-- Information shown --
::::

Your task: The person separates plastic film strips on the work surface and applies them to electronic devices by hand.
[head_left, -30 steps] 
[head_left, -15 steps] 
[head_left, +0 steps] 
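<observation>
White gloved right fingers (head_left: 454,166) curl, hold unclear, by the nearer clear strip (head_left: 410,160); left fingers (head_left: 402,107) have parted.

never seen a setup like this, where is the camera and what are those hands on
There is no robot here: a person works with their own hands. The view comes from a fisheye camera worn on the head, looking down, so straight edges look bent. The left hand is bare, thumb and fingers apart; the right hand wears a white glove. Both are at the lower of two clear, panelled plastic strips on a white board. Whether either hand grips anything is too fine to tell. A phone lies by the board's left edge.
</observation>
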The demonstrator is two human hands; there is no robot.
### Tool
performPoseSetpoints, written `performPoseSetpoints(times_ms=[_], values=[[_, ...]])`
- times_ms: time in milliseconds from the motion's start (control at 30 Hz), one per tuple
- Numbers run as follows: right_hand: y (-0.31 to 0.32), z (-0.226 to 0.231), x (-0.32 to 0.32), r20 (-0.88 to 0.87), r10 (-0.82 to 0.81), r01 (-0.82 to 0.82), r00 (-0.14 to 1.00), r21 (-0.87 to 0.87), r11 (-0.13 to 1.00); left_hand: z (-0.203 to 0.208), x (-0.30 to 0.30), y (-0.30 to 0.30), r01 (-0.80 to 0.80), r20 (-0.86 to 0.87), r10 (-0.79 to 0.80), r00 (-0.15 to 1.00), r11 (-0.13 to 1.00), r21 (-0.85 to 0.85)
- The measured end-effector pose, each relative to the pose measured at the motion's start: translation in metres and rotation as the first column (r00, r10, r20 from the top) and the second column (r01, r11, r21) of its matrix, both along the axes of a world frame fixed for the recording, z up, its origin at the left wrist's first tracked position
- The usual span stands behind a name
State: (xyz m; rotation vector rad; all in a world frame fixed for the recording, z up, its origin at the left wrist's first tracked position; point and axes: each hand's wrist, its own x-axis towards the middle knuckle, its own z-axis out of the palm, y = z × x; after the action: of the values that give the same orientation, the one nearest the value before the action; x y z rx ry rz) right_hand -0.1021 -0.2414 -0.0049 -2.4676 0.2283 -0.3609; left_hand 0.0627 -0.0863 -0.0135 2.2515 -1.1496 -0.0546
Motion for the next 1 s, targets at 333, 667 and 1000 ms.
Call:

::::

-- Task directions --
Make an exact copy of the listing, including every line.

-- Task output --
Your task: The person separates plastic film strips on the work surface and applies them to electronic devices by hand.
[head_left, -30 steps] 
[head_left, -15 steps] 
[head_left, +0 steps] 
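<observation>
White gloved right fingers (head_left: 454,166) curl, hold unclear, by the nearer clear strip (head_left: 410,160); left fingers (head_left: 402,107) have parted.

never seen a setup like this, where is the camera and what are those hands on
There is no robot here: a person works with their own hands. The view comes from a fisheye camera worn on the head, looking down, so straight edges look bent. The left hand is bare, thumb and fingers apart; the right hand wears a white glove. Both are at the lower of two clear, panelled plastic strips on a white board. Whether either hand grips anything is too fine to tell. A phone lies by the board's left edge.
</observation>
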The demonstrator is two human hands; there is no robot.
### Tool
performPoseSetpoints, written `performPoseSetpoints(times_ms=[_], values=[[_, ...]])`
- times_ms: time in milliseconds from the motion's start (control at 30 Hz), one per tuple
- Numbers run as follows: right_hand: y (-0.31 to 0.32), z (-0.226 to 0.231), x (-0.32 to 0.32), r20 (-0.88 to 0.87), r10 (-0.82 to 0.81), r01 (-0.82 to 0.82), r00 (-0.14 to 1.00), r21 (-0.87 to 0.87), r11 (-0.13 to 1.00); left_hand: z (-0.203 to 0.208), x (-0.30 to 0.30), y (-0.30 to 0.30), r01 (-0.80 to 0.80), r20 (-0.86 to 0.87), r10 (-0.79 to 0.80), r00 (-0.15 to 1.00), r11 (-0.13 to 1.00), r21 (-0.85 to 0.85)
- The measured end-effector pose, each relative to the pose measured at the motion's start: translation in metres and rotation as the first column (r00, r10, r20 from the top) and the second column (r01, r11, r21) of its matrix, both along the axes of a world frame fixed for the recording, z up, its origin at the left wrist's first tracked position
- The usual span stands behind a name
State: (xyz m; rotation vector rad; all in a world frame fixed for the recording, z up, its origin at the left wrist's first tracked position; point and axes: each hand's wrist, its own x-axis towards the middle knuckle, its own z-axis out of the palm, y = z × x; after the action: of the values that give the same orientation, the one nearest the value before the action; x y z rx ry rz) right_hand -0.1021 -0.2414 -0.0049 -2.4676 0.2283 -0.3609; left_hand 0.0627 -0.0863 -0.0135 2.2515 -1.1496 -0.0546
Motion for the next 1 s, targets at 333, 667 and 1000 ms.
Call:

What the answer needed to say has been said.